→ WHAT YOU ARE ASKED TO DO:
This exercise calls for copying every line below that holds the word "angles".

→ STORED DATA:
******************************
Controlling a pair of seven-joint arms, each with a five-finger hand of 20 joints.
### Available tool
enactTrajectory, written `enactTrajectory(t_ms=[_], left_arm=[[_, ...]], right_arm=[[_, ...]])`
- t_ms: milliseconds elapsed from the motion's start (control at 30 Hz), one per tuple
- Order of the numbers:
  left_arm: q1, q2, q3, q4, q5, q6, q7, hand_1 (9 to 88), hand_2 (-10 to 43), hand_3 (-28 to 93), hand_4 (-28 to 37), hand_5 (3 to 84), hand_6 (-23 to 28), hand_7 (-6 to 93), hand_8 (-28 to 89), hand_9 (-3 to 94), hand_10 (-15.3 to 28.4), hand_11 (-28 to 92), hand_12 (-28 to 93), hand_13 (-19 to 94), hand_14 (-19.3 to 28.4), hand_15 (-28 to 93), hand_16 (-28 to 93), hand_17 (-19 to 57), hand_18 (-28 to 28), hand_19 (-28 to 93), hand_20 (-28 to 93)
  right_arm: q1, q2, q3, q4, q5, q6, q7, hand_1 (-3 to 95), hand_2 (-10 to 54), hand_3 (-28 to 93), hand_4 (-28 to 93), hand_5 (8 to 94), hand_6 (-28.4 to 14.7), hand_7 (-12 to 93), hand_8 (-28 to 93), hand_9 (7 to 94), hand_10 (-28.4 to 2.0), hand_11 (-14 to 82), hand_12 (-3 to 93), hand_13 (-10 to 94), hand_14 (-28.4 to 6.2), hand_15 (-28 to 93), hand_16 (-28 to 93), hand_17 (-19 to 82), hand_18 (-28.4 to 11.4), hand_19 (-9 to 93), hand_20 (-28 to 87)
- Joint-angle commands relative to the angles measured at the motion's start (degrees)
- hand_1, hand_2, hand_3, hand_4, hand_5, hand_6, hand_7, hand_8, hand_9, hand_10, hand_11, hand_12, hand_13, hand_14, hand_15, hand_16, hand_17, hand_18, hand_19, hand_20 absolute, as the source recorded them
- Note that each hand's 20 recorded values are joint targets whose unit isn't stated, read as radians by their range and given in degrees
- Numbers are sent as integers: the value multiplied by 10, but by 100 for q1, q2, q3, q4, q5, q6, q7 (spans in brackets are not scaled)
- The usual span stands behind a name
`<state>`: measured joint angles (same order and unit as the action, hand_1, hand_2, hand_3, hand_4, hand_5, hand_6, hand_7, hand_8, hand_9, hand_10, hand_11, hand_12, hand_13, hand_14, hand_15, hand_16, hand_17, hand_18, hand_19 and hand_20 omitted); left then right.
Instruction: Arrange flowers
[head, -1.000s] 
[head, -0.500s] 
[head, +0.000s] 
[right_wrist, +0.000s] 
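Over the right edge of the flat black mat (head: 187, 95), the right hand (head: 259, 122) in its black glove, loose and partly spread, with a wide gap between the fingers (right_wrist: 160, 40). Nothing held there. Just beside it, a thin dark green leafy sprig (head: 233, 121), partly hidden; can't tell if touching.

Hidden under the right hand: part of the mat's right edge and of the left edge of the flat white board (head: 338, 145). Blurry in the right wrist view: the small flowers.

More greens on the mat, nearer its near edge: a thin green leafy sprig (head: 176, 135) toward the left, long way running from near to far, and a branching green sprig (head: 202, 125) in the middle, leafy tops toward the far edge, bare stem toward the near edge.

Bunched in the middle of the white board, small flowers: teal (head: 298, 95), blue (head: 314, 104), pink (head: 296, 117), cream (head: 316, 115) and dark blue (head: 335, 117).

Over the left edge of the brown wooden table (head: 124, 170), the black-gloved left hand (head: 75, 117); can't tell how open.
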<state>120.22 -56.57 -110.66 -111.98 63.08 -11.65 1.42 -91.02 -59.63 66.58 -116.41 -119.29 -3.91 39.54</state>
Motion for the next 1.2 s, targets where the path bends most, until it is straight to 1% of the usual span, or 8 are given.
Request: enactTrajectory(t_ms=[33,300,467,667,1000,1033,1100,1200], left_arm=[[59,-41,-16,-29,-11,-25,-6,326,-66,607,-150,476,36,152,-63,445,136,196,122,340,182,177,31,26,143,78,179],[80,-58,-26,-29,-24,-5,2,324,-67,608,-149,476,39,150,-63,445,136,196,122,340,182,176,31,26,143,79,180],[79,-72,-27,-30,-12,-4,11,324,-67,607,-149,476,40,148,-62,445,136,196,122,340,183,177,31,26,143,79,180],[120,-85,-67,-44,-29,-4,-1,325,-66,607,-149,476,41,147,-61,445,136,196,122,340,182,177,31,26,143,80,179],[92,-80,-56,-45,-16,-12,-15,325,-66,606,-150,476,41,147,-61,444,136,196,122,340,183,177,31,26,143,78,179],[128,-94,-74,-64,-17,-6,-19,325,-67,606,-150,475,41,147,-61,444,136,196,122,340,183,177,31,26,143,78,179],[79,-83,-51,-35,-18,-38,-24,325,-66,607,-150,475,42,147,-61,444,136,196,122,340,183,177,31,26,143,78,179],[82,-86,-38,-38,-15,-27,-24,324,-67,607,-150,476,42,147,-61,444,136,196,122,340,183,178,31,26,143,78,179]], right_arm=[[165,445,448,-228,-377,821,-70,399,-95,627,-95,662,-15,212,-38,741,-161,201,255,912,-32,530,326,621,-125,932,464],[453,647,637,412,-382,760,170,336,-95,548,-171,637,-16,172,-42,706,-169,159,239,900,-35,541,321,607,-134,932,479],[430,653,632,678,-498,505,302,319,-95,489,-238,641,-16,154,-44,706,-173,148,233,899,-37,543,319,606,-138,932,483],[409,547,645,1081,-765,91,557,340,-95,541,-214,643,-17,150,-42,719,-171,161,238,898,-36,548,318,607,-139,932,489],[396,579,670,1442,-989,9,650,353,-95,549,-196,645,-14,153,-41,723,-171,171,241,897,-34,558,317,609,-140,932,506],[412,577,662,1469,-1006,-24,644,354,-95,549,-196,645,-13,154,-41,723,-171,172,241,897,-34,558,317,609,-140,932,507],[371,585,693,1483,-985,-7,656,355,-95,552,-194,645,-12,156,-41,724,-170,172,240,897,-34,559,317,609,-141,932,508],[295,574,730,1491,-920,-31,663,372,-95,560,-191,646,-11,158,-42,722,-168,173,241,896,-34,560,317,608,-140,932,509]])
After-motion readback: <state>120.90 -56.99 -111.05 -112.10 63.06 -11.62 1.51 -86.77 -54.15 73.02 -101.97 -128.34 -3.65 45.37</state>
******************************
→ RESULT OF THE EXERCISE:
- Joint-angle commands relative to the angles measured at the motion's start (degrees)
`<state>`: measured joint angles (same order and unit as the action, hand_1, hand_2, hand_3, hand_4, hand_5, hand_6, hand_7, hand_8, hand_9, hand_10, hand_11, hand_12, hand_13, hand_14, hand_15, hand_16, hand_17, hand_18, hand_19 and hand_20 omitted); left then right.

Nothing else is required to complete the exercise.